Today I want to look at a particular issue in moral life. I am going to give a brief description of two antagonistic views. Perhaps you will be able to assist me in understanding the issues better.
As Catholics we are very familiar with the idea of mortal sin. And, if we are from an older generation, we may well see this as a constant hazard in many aspects of our lives. Were we to succumb – provided we knew that it was mortal sin, and we freely chose it, then we would separate ourselves from God. Should we happen to die (and it comes like a thief in the night) we are bound straight to Hell, equipped with its gnashing of teeth, for all eternity. Tough cheese.
A younger generation, which has observed several moral theologians of note adopt a less legal and more personalised approach, might quarrel with this. Such theologians may speak of the ‘fundamental option’. This starts with rejecting the view that the Christian life is a journey through threatening territory. It is not like some mad Monopoly game in which we are always in danger of landing on a wrong square – with a penalty not counted in lost points but in a “Go to jail forever” card. And here we receive punishment so gross that we might think that a thousand years on the rack was no more than a holiday by comparison. Such a punishment ordained by a secular ruler – for whatever crime – would be deplored out of hand.
Instead they argue that we choose a fundamental option through which we have a clear and deep intention to focus our will on Christ and continually to direct ourselves constantly towards him. Providing such a state is maintained, individual actions cannot involve abandoning this fundamental option, and so cannot add up to a direct and chosen defiance of God’s plan; it thus does not separate us from God and his salvation.

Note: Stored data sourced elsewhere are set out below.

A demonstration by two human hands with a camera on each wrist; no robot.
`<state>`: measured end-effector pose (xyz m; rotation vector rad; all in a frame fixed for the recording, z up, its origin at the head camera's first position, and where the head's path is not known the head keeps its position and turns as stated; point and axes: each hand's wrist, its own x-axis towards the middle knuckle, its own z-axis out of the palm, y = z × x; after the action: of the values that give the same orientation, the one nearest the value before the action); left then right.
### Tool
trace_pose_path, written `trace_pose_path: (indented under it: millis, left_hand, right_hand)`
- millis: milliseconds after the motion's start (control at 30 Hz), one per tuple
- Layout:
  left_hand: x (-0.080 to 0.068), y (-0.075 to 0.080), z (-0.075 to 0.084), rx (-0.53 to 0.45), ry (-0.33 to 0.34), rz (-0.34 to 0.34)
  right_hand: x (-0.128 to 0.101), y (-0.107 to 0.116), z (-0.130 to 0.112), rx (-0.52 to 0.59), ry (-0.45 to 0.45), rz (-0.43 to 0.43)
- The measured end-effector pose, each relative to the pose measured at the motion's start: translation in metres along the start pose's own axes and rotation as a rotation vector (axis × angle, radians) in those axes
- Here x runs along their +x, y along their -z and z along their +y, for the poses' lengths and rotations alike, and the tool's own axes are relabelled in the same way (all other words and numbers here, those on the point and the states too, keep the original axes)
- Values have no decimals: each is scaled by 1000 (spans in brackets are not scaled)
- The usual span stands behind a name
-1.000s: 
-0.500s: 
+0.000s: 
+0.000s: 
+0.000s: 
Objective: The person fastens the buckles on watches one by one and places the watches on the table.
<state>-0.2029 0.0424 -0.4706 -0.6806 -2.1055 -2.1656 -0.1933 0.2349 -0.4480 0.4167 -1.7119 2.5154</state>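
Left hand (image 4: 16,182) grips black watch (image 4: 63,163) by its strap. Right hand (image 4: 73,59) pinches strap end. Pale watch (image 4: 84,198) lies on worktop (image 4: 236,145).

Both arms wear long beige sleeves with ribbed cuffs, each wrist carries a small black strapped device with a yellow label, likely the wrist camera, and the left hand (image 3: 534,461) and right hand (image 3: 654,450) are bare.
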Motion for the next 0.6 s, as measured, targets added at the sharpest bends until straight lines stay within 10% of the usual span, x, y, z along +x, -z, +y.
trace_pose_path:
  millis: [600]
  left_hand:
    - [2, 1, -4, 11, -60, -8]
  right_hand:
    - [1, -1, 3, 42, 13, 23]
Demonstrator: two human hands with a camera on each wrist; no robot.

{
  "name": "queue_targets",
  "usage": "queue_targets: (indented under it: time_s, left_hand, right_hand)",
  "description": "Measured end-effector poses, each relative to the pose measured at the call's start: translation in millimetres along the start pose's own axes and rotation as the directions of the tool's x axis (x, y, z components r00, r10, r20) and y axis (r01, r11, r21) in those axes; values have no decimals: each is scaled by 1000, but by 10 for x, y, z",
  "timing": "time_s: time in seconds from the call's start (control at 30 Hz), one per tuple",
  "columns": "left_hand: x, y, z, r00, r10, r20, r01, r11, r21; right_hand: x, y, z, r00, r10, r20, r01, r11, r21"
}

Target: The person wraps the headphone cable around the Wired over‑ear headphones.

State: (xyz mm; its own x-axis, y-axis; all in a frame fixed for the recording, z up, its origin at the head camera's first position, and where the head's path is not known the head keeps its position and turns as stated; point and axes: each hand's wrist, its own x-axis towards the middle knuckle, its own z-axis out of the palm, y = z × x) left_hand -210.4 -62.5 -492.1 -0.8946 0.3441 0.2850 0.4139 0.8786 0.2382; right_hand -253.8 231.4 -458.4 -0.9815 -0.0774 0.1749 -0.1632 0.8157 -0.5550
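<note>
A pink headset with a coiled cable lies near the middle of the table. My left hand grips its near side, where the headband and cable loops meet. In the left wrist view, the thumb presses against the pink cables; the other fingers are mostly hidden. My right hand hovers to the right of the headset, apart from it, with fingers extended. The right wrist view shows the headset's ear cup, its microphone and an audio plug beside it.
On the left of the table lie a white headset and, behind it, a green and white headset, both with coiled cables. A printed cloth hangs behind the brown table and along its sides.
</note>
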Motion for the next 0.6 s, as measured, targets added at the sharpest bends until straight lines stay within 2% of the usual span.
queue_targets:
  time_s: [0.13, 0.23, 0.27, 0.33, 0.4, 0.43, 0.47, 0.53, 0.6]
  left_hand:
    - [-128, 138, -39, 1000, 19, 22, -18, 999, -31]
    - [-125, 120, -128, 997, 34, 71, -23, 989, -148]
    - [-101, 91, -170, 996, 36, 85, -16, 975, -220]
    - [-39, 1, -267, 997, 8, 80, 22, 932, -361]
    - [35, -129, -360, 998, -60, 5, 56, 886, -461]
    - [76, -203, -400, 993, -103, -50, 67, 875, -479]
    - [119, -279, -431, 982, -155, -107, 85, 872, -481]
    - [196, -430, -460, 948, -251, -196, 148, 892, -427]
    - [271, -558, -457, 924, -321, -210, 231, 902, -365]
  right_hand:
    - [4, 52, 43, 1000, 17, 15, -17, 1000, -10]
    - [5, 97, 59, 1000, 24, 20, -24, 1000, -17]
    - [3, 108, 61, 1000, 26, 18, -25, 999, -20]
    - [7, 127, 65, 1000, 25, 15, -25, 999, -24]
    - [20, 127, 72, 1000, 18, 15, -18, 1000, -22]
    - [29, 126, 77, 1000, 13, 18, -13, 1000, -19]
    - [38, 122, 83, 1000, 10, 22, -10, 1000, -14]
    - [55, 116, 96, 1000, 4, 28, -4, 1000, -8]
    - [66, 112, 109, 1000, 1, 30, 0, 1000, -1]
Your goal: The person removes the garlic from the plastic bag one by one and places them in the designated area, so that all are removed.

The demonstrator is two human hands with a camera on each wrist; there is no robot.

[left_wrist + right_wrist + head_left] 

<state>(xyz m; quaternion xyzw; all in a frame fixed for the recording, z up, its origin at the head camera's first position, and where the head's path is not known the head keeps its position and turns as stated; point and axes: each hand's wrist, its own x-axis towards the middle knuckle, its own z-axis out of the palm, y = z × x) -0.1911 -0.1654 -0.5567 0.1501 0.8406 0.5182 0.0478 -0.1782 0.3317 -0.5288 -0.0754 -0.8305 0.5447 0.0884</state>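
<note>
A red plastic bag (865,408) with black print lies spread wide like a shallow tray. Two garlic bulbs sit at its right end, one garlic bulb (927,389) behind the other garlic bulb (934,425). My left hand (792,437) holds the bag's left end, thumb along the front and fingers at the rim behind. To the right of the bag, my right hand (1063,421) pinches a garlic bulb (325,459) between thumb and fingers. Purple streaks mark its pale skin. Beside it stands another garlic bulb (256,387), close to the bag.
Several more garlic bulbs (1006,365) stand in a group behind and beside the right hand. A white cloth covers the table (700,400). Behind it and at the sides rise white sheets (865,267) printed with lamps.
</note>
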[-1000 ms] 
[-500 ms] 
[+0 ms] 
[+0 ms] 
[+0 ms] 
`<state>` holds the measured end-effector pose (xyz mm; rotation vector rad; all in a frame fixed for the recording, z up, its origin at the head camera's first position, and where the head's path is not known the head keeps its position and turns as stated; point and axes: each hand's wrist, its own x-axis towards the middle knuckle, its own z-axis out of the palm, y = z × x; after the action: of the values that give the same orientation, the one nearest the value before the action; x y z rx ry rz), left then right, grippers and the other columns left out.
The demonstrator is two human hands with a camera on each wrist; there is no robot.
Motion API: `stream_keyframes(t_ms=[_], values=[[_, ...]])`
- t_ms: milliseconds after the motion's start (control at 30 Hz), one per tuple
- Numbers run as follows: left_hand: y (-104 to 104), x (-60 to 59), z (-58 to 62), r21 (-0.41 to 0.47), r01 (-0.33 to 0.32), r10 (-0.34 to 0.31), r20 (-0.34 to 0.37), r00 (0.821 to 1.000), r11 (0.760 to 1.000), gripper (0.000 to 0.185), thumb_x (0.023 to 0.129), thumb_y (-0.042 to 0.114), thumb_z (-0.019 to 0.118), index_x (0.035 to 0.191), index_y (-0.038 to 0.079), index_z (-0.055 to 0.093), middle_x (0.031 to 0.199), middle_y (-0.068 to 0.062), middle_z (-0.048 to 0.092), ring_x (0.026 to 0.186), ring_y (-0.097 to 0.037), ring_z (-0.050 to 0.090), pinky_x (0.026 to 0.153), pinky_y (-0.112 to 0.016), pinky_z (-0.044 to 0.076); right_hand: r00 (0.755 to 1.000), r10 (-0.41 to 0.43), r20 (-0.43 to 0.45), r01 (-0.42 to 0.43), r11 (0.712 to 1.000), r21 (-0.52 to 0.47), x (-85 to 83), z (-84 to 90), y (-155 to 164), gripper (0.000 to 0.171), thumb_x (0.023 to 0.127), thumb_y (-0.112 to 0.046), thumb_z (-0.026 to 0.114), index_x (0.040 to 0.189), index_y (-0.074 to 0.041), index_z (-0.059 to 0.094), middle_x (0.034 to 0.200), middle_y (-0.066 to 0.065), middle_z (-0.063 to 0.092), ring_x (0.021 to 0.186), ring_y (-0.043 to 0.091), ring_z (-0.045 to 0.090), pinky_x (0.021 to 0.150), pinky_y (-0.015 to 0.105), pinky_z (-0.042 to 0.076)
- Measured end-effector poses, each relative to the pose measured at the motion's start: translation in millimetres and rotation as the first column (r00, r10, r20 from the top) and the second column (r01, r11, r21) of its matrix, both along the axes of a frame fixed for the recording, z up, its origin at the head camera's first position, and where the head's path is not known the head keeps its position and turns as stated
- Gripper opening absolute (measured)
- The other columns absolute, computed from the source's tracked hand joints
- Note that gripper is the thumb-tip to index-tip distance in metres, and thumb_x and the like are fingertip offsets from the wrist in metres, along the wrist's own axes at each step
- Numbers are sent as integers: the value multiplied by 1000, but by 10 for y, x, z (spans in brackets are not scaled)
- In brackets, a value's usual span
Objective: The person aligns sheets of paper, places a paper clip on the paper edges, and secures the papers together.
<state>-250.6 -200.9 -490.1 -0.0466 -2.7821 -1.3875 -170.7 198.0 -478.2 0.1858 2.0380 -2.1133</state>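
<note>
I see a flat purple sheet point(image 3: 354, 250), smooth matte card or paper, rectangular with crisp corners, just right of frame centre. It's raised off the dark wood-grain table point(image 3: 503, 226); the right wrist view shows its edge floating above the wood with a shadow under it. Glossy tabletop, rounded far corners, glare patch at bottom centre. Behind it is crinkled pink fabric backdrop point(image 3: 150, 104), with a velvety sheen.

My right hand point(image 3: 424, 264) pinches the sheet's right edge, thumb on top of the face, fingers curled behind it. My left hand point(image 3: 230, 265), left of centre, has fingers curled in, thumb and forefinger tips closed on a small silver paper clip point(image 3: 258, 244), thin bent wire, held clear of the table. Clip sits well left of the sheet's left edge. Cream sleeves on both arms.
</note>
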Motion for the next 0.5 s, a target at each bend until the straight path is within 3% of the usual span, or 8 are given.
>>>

Pope John Paul II directly addresses the issue in his encyclical Veritatis Splendor 1993 (Part III. Fundamental choice and specific kinds of behaviour). If I may simplify, he argues that we define our fundamental option not merely in our internal resolution but also through our actions. That is, we cannot separate our fundamental option from the actions which we choose. Thus, when we freely commit an act of grave concrete behaviour which is opposed to God’s law, we ipso facto abandon our fundamental option through that very choice. Thus, for example, someone who uses artificial contraception or who misses a Sunday Mass without adequate excuse has by his or her own choice, in effect, condemned himself to Hell.
There is, he might have gone on to say, no lack of proportion between the act and the punishment since guilt is not only defined by the nature of the act but also by the nature of the person against whom the action is committed. In this case, Almighty God.